Hilary, on the other hand, makes money selling her blend, you can see why she makes it out to seem so great. It is indeed better than commercial kibble, I won't argue that. It may be better than some "commercial raw" as well, seeing as many of them have a high amounts of vegetable matter, or excess fat.


----------



## CorgiPaws

kellybelly said:


> Whoa!! You all are really in a quarrel with me! You even copy things I've said like a lawyer might on Law and Order. Not very welcoming!


Please do not be mistaken, I don't want to argue. I am a pretty blunt person, that's all. I multi quote in my responses so it is clear exactly which parts I am responding to. My intention was not to come across "like a lawyer." I've always responded to long posts in this manner to be more clear what I am talking about. 



kellybelly said:


> Puppypaws, you are very well informed because you've done a lot of googling and research into prey specific feeding raw, barf, kibble, etc, however that doesn't mean someone else is not. Please be advised that what I was feeding was prey specific. Sorry for any confusion. Up here in good ol' Canada we call raw and "prey specific" the same thing eh.


I am certain that you are educated. I think that someone's education is only as valuable as the source from which they were educated, though. I commend those who home cook for their dogs, that's a lot of work! Certainly thy are doing worlds better than any commercial food out there for their pets, that is without a doubt. However, because you feel that cooked foods are better for a dog, I can't help but question your education. Cooking is in fact a form of processing. I feel that if dogs were better off on cooked foods, they would have been naturally equipped with the knowledge and ability to do it for themselves. Because they are not, I feel it is unnatural and therefore unnecessary.




kellybelly said:


> If it works for you, great. It doesn't work for every doggie. I'm not going to explain everything I said because your right, some of it doesn't make sense. That is why I came here fore help to see if anyone else had an issue with this food. I did go on a rant...... I'm upset my puppy is sick and I'm worried it was something I was feeding her.... the high protein high fat diet  I really didn't mean to upset anyone, just seeing what some responses might be.

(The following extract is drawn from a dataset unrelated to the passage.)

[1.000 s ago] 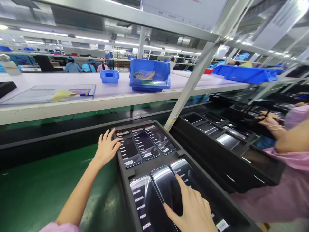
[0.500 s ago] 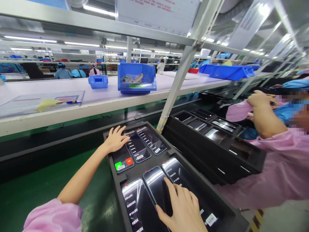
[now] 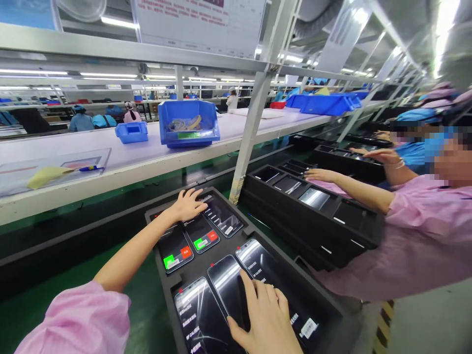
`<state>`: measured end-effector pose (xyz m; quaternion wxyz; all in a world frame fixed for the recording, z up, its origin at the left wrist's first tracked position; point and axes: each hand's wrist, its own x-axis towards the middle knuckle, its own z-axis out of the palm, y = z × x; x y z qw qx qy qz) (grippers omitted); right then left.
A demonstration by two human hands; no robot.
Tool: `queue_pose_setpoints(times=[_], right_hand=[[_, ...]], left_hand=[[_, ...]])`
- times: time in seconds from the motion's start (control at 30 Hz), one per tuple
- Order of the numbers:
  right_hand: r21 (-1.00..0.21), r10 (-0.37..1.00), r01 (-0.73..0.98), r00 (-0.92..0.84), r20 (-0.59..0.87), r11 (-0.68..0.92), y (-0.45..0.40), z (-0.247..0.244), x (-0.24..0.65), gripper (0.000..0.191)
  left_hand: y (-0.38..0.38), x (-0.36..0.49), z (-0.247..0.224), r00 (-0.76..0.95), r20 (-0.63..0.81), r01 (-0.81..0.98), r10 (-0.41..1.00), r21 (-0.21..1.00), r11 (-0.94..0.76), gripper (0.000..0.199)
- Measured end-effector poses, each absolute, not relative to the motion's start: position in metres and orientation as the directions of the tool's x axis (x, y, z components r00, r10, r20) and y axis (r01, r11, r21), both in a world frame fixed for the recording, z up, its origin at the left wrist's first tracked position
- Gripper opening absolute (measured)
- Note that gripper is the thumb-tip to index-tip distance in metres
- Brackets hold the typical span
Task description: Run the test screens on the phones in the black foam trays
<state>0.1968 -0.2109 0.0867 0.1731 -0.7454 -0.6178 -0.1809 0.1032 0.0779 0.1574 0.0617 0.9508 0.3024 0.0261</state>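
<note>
A black foam tray (image 3: 171, 286) in front of me holds several smartphones in two rows. My left hand (image 3: 187, 205), fingers spread, is over the top of the far row, between the middle phone (image 3: 201, 232) and the right phone (image 3: 224, 214). Green and red blocks show on the far left phone (image 3: 173, 246) and on the middle one. In the near row, my right hand (image 3: 263, 314) lies open over the dark-screened middle phone (image 3: 225, 275), partly hiding it. White menu text lights the near left phone (image 3: 197, 314) and the near right phone (image 3: 273, 275).
Further right, stacked black trays (image 3: 295, 216) hold more phones, with a co-worker's arm (image 3: 354, 187) over them. A slanted metal post (image 3: 250, 132) rises behind my tray. On the white shelf (image 3: 147, 172) stand a blue parts bin (image 3: 190, 123) and a smaller blue bin (image 3: 132, 132).
My left hand has shifted right from the far left phone. The far middle phone's screen went from menu text to green and red blocks. The co-worker's hand came down over the stacked trays.
</note>
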Motion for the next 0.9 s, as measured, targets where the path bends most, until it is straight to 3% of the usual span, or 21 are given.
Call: queue_pose_setpoints(times=[0.27, 0.43, 0.5, 0.7, 0.9], right_hand=[[-0.014, 0.872, 0.986, 0.154, 0.465, -0.167, -0.212, 0.099, 0.193, 0.065], [-0.009, 0.902, 0.986, 0.159, 0.401, -0.169, -0.215, 0.110, 0.191, 0.056], [-0.005, 0.910, 0.987, 0.147, 0.387, -0.158, -0.216, 0.110, 0.191, 0.055], [0.002, 0.914, 0.986, 0.154, 0.375, -0.167, -0.216, 0.108, 0.192, 0.050], [0.016, 0.911, 0.988, 0.133, 0.391, -0.151, -0.216, 0.108, 0.191, 0.049]], left_hand=[[0.044, 0.073, 0.174, 0.813, 0.051, 0.569, 0.580, 0.141, -0.810, 0.044], [-0.039, 0.001, 0.171, 0.907, 0.282, 0.189, 0.312, 0.390, -0.901, 0.064], [-0.073, -0.022, 0.162, 0.894, 0.352, 0.108, 0.275, 0.427, -0.898, 0.068], [-0.111, -0.042, 0.131, 0.881, 0.354, 0.188, 0.312, 0.344, -0.920, 0.070], [-0.110, -0.038, 0.129, 0.898, 0.290, 0.235, 0.329, 0.315, -0.920, 0.073]])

Well, lets get you the help you need! I do agree that protein content and fat content are rather high. Certainly we can come up with better than that. It is never easy to see one of our loved ones, be it human or animal, not feeling well. I apologize for coming across as unwelcoming, I just felt that a lot of blanket statements were made about this community, one that I am in fact defensive of because a lot of heart goes into this place, and I felt that it was assumed we were making dumb, uninformed decisions, when that's not the case. 
We may not all be scientists, and we may not all have a degree, but we are in fact all dog owners who have a passion for their health, well being, and longevity. I do feel that a PMR diet is best for all dogs with very very few exceptions, but that it needs tweaking per each individual.


----------



## kellybelly

Hi puppypaws,

Any good websites about pmr information? I've found a couple, but they don't seem unbiased. It would be much appreciated as I can compare it to what I was feeding her. 
Just to be clear, my dog is really cute, however I do not eat her poop  I also understand the defensive nature. I'm there right now. I am so overwhelmed with all the information out there I am left feeling quite confused. I was really just ranting about my annoyance with all the information that's been pumped into my head..... that I blew!!! 

Please don't ignore 95% of what I say! Some of it's kind of funny with how stupid I make myself sound haha!!


----------



## 3Musketeers

A few sites:

Dedicated to proper carnivore nutrition - Prey Model Raw Feeding for Dogs & Cats

Raw Fed Dogs | Feeding the way Mother Nature intended!!!

RawFed.com Home Page

Raw Feeding FAQ


Also, this site explains it very well, specifically for cats, however their feeding method if different in that they use ground only, and don't go into transitioning form kibble I believe:

Feeding Your Cat: Know the Basics of Feline Nutrition :: healthy cat diet, making cat food, litter box, cat food, cat nutrition, cat urinary tract health


Books:

Raw Meaty Bones

P.S: I know, I know, my name is not Puppypaws, but thought those links would help :biggrin:


----------



## CorgiPaws

kellybelly said:


> Hi puppypaws,
> 
> Any good websites about pmr information? I've found a couple, but they don't seem unbiased. It would be much appreciated as I can compare it to what I was feeding her.
> Just to be clear, my dog is really cute, however I do not eat her poop  I also understand the defensive nature. I'm there right now. I am so overwhelmed with all the information out there I am left feeling quite confused. I was really just ranting about my annoyance with all the information that's been pumped into my head..... that I blew!!!
> 
> Please don't ignore 95% of what I say! Some of it's kind of funny with how stupid I make myself sound haha!!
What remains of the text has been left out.